Menariknya, Ruslan mengaitkan polemik yang terjadi ini dengan sejarah masa lalu. Pada era 1960-an, seorang putra asli Sultra, La Ode Manarfa, sempat menimbulkan perdebatan di Kota Makassar saat ia mencalonkan diri sebagai wali kota Makassar. “Dan kami orang-orang Sultra memandang polemik itu wajar, karena memang orang asli daerah sejatinya lebih layak memimpin daerah tersebut,” jelas Ruslan. Baginya, itu adalah common sense yang berlaku di mana pun.

Fakta bahwa Tina Nur Alam, putri asli Sultra, turut maju dalam pemilihan ini menjadi bukti kecintaan dan dedikasinya terhadap tanah kelahirannya. Sebagai “anak Sultra,” dengan Sultra sebagai “tanah tumpah darah,” kecintaan Tina akan Sultra dan warganya tak mungkin diragukan. Dalam posisi ini, Tina diharapkan dapat menjadi sosok yang memahami nilai-nilai lokal yang diwariskan pendiri daerah.

Nur Alam, yang pernah mendapat penghargaan Bintang Mahaputra Utama dari Presiden Susilo Bambang Yudhoyono, dianggap sebagai figur yang telah memberikan kontribusi besar bagi Sultra. Selama masa kepemimpinannya, Sultra mengalami kemajuan signifikan dalam bidang infrastruktur dan ekonomi, hingga dirinya dijuluki sebagai “Bapak Pembangunan Sultra.” Bagi Ruslan, jasa besar Nur Alam bagi Sultra seharusnya dihargai dan tidak dipersoalkan dengan isu yang mengada-ada.

Sultra Jangan Dirusak Ambisi Kekuasaan

Tidak hanya Ruslan, La Ode Ida, salah seorang calon wakil gubernur Sultra, juga menyampaikan kritik keras terhadap pelaporan Nur Alam ke Bawaslu. Dalam video yang diunggah melalui akun TikTok @laode_ida, La Ode Ida menilai bahwa tudingan terhadap Nur Alam adalah upaya yang tidak berdasar dan justru bisa merusak harmonisasi sosial di Sultra. Menurutnya, mereka yang terobsesi dengan kekuasaan perlu menghargai konvensi sosial dan nilai budaya yang telah lama ada di Sultra.
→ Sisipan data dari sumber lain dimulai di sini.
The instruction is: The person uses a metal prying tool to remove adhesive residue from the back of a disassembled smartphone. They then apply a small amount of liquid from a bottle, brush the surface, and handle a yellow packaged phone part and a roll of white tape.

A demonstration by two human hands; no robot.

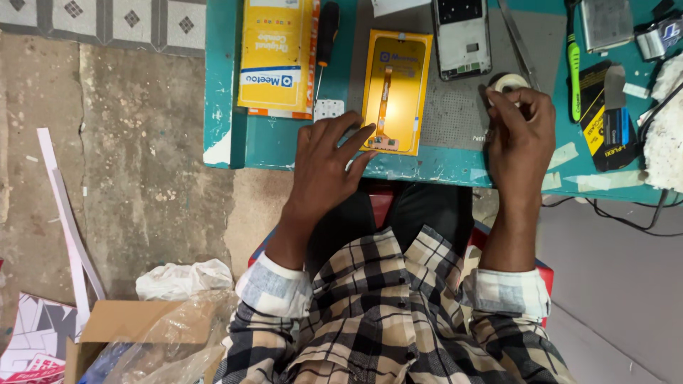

“Siapa yang kebelet ingin berkuasa, sadarlah diri. Anda mungkin tidak memahami rasa daerah ini, apalagi nilai-nilai yang diwariskan oleh pendiri Sultra. Itu sebabnya Pak Nur Alam menekankan agar Sultra dipimpin oleh putra daerah,” kata La Ode Ida. Ia menambahkan bahwa setiap daerah memiliki konvensi sosial yang harus dihormati, termasuk hak putra daerah untuk memimpin Sultra.

La Ode Ida menjelaskan bahwa isu pemimpin dari putra daerah bukanlah sesuatu yang baru di Sultra. Empat pilar utama, yaitu Tolaki, Moronene, Muna, dan Buton, merupakan elemen masyarakat yang berjuang untuk pemekaran Sultra dan memiliki keterikatan kuat dengan daerah ini. Oleh karena itu, ia mendukung penuh pernyataan Nur Alam yang ia anggap mencerminkan kebenaran tentang aspirasi dan cita-cita para pendiri Sultra.

Pernyataan La Ode Ida ini juga menyiratkan kekhawatirannya terhadap adanya pihak-pihak yang berusaha mendestabilisasi situasi politik Sultra menjelang Pemilu. “Saya mendukung 100 persen apa yang disampaikan Pak Nur Alam. Itu adalah kebenaran yang harus disuarakan, bukan upaya ujaran kebencian atau SARA. Jangan sampai ambisi kekuasaan merusak keseimbangan sosial kita,” katanya, tegas.